YOUR INSTRUCTIONS
Some entries follow. Reproduce exactly the lines starting at the one with "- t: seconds" and stopping after the one with "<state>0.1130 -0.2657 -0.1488".

DATA
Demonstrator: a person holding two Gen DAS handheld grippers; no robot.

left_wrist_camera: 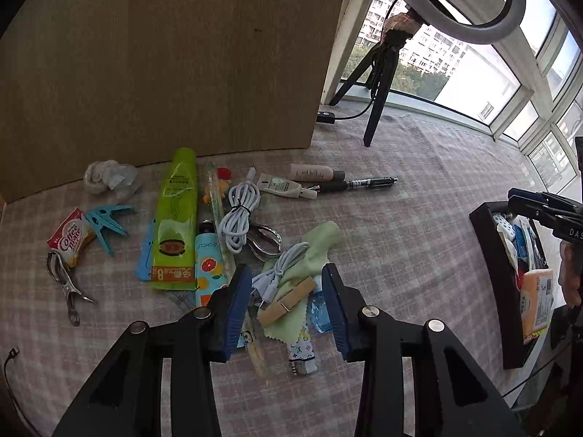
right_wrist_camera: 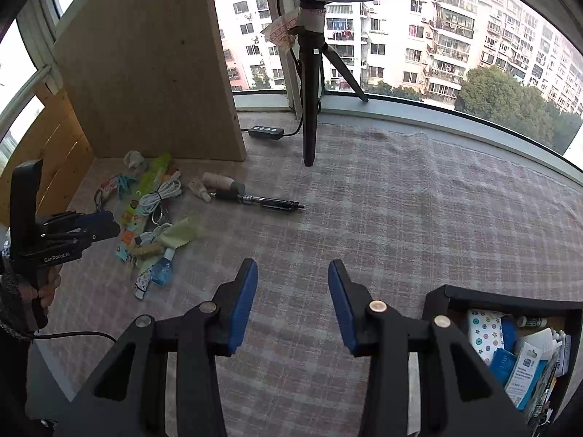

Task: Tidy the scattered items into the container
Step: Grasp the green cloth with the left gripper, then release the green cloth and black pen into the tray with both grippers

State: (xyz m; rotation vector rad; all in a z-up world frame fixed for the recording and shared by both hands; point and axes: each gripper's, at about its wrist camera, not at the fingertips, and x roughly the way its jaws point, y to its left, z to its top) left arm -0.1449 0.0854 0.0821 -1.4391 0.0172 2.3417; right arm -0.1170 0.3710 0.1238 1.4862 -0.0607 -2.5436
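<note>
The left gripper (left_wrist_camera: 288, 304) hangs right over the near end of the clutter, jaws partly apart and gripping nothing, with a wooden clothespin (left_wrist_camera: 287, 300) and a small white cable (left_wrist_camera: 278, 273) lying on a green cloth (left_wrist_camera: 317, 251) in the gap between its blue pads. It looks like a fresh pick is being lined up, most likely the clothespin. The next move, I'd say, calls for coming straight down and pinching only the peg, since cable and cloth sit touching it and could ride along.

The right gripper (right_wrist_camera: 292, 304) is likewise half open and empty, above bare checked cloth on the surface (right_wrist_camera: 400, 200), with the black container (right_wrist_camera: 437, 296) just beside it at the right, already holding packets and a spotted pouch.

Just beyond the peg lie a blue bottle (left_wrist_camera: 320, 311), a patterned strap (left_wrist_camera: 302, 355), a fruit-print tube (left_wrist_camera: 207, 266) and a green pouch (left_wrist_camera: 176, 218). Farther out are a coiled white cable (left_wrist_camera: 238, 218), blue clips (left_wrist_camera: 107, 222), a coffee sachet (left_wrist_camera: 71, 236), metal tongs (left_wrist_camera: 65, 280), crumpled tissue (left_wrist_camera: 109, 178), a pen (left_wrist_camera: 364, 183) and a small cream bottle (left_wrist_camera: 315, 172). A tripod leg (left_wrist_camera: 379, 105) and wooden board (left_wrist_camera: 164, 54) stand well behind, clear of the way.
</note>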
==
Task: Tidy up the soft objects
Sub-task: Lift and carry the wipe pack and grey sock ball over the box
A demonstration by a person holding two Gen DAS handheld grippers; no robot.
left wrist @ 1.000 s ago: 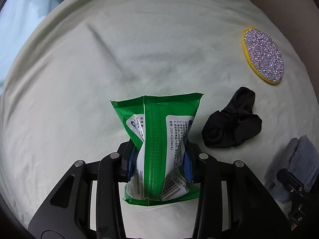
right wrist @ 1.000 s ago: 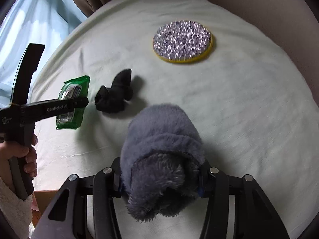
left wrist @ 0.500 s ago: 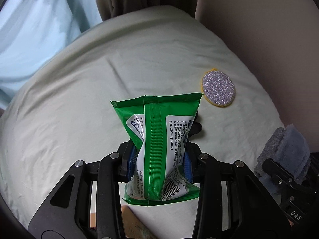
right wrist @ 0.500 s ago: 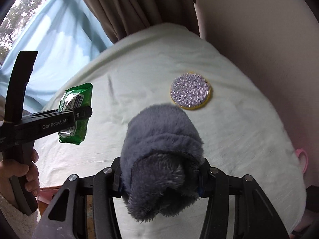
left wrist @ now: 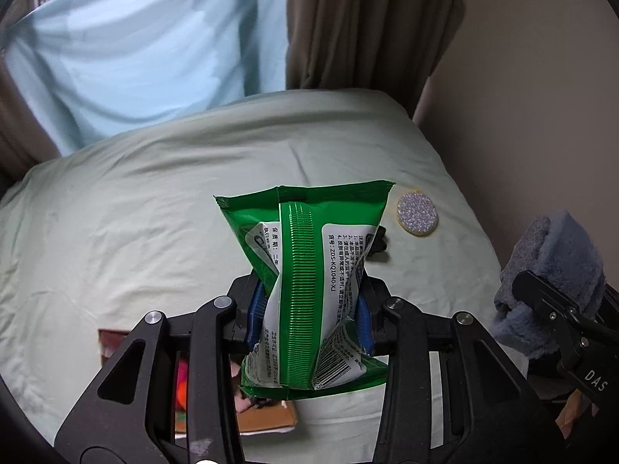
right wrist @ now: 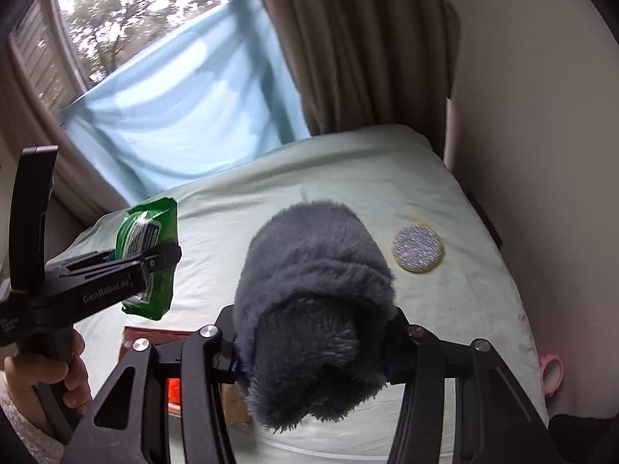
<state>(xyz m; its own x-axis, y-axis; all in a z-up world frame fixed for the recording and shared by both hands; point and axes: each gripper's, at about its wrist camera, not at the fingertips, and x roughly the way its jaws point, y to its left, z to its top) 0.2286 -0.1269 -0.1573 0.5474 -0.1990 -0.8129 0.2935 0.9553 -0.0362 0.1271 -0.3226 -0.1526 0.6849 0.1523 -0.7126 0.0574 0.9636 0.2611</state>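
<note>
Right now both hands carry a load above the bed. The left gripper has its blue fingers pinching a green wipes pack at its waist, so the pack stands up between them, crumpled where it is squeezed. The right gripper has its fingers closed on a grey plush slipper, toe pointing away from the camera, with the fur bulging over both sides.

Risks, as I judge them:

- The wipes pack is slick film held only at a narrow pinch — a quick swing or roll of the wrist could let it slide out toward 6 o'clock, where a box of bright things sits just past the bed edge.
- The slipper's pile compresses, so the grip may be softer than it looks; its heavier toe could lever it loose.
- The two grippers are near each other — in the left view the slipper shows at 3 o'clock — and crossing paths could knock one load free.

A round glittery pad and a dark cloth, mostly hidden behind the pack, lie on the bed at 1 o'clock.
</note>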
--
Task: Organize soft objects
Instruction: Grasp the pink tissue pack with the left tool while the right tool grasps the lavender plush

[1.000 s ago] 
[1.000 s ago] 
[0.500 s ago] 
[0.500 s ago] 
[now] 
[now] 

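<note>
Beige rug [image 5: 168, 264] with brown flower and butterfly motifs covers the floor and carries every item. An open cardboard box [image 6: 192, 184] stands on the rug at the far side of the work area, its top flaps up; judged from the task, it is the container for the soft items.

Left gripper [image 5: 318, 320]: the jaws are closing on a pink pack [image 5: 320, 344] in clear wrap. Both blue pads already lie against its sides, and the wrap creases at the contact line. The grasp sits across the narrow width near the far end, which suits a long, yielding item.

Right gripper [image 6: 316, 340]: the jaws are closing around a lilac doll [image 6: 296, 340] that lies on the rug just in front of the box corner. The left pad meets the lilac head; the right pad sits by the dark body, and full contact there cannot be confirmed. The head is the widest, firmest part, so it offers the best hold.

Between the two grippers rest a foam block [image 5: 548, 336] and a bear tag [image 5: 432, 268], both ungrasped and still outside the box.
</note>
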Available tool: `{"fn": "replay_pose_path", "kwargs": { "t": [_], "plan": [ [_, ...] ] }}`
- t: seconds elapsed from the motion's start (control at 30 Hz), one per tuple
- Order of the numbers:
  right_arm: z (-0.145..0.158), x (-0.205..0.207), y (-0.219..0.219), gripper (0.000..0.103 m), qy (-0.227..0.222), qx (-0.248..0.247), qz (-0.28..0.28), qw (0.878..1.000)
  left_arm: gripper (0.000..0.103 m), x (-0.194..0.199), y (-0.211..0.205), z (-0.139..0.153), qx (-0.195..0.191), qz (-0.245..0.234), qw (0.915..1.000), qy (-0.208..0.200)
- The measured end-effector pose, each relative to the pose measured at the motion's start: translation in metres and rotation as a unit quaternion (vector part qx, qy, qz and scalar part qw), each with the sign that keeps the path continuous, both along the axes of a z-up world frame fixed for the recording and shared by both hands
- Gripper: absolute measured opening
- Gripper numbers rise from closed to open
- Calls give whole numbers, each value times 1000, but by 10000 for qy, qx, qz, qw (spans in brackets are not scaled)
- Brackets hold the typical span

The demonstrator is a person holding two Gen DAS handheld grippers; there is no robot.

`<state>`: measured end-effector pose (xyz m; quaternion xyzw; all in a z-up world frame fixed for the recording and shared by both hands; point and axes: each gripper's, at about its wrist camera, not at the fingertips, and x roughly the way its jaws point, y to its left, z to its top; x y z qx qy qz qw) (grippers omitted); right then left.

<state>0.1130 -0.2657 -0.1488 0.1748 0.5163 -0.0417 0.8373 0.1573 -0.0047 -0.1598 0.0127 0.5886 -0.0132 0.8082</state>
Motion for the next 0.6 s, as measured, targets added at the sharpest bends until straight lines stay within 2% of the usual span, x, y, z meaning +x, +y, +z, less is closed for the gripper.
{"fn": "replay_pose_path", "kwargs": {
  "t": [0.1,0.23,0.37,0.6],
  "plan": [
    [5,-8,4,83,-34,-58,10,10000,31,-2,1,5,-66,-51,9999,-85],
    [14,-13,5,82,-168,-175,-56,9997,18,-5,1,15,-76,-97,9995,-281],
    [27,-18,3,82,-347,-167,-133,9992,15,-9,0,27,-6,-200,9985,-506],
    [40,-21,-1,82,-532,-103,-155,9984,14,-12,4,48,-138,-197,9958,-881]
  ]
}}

YOUR RESPONSE
- t: seconds elapsed from the motion's start (control at 30 Hz), one per tuple
- Order of the numbers:
  right_arm: z (-0.145..0.158), x (-0.205..0.207), y (-0.219..0.219), gripper (0.000..0.103 m), qy (-0.227..0.222), qx (-0.248..0.247), qz (-0.28..0.28), qw (0.878..1.000)
  left_arm: gripper (0.000..0.103 m), x (-0.194..0.199), y (-0.211..0.205), z (-0.139..0.153), qx (-0.195..0.191), qz (-0.245..0.234), qw (0.915..1.000), qy (-0.208..0.200)
- The measured end-effector pose, each relative to the pose measured at the motion's start: translation in metres and rotation as a unit quaternion (vector part qx, qy, qz and scalar part qw), each with the sign that keeps the path continuous, both along the axes of a z-up world frame fixed for the recording and shared by both hands
- Gripper: absolute measured opening
- Gripper numbers rise from closed to open
- Calls give whole numbers, each value times 1000, but by 10000 for qy, qx, qz, qw (spans in brackets are not scaled)
- Brackets hold the typical span

The demonstrator is a person holding two Gen DAS handheld grippers; there is no robot.

`<state>`: measured end-effector pose (xyz m; quaternion xyzw; all in a z-up world frame fixed for the recording and shared by both hands; point and axes: each gripper's, at about its wrist camera, not at the fingertips, and x roughly the way its jaws point, y to its left, z to its top; x y z qx qy qz qw) (grippers omitted); right then left.

<state>0.1130 -0.2657 -0.1488 0.1748 0.5163 -0.0417 0.8373 0.1573 -0.0047 -0.1598 0.0127 0.5886 -0.0132 0.8082</state>

Nothing more is needed for this answer.